On June 21, 1964, Black Mississippi activist James Chaney and two white volunteers, Andrew Goodman and Michael Schwerner, disappeared while driving from Philadelphia, Miss., to Jackson. Neshoba County and Philadelphia City police officers, most Ku Klux Klan-affiliated, arrested the trio on speeding charges. After they were released, Klan and law enforcement officers followed them, beat Chaney, shot all three, and buried the bodies in an earthen dam. 

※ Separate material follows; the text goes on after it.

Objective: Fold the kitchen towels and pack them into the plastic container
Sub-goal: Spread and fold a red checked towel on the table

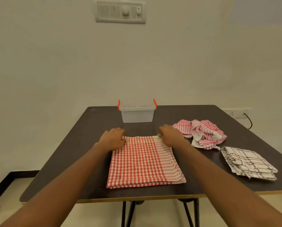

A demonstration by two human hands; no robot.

Fels recalls riding in a car with two other volunteers one night after the murders. “Our car was stopped by the local sheriff, who was notorious for harassing” civil rights organizations’ volunteers. “After directing us to get out of the car and show our IDs, he paused for a moment and then let us go. I have never forgotten the sense of panic.” 

Later, he and other volunteers saw the dam site where Schwerner, Chaney and Goodman’s bodies had been buried. “The visit brought home the depth of the hostility we faced and triggered a strong sense of anxiety, particularly because of our own recent encounter with the sheriff in Hattiesburg,” Fels said. 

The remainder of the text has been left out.